WHAT YOU ARE ASKED TO DO >> Write each line below back out exactly, omitting its pictures.

DATASET CONTENT >>
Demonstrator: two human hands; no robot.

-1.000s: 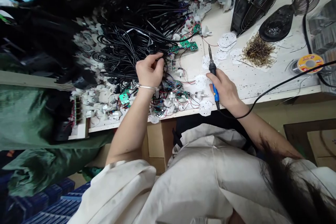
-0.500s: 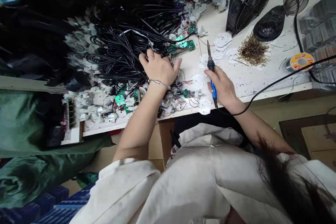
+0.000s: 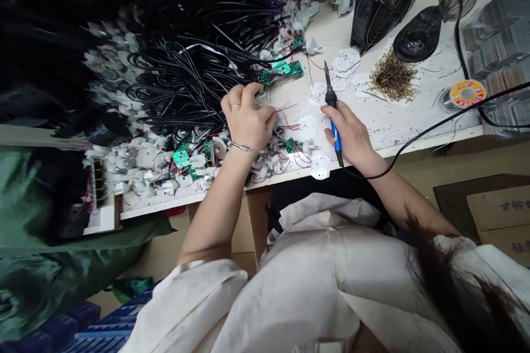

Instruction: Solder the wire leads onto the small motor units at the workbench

ANSWER SPACE >>
Demonstrator: two human hands; no robot.

-1.000s: 
-0.500s: 
+0.000s: 

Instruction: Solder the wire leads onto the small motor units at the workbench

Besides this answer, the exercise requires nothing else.